* TASK GOAL: Please restate the listing below in full, word for word.

* SOURCE MATERIAL:
════════════════
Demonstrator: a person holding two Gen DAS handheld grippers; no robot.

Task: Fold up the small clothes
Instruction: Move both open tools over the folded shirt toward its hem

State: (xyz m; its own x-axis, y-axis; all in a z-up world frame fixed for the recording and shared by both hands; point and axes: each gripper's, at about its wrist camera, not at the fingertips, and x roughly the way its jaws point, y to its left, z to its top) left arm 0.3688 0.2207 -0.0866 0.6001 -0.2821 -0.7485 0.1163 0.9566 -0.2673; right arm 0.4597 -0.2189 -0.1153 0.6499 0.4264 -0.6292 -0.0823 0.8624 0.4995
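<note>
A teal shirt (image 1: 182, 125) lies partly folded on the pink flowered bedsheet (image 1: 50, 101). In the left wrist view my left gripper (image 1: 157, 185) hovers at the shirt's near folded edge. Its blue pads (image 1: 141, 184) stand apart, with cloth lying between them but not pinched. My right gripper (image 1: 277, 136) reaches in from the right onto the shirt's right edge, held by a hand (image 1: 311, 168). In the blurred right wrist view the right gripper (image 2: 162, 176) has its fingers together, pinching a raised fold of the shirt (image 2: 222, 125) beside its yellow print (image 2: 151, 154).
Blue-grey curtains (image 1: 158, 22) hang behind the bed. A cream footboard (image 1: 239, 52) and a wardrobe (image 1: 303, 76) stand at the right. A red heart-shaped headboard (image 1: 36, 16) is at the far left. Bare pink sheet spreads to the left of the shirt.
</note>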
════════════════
* COMPLETED EXERCISE:
Demonstrator: a person holding two Gen DAS handheld grippers; no robot.

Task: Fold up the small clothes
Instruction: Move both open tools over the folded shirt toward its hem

State: (xyz m; its own x-axis, y-axis; all in a z-up world frame fixed for the recording and shared by both hands; point and axes: each gripper's, at about its wrist camera, not at the fingertips, and x roughly the way its jaws point, y to its left, z to its top) left arm 0.3688 0.2207 -0.0866 0.6001 -0.2821 -0.7485 0.1163 0.9566 -0.2673; right arm 0.4597 -0.2189 -0.1153 0.6499 0.4264 -0.6292 -0.0823 0.8624 0.4995
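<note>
A teal shirt (image 1: 182, 125) lies partly folded on the pink flowered bedsheet (image 1: 50, 101). In the left wrist view my left gripper (image 1: 157, 185) hovers at the shirt's near folded edge. Its blue pads (image 1: 141, 184) stand apart, with cloth lying between them but not pinched. My right gripper (image 1: 277, 136) reaches in from the right onto the shirt's right edge, held by a hand (image 1: 311, 168). In the blurred right wrist view the right gripper (image 2: 162, 176) has its fingers together, pinching a raised fold of the shirt (image 2: 222, 125) beside its yellow print (image 2: 151, 154).
Blue-grey curtains (image 1: 158, 22) hang behind the bed. A cream footboard (image 1: 239, 52) and a wardrobe (image 1: 303, 76) stand at the right. A red heart-shaped headboard (image 1: 36, 16) is at the far left. Bare pink sheet spreads to the left of the shirt.
</note>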

This exercise requires no further answer.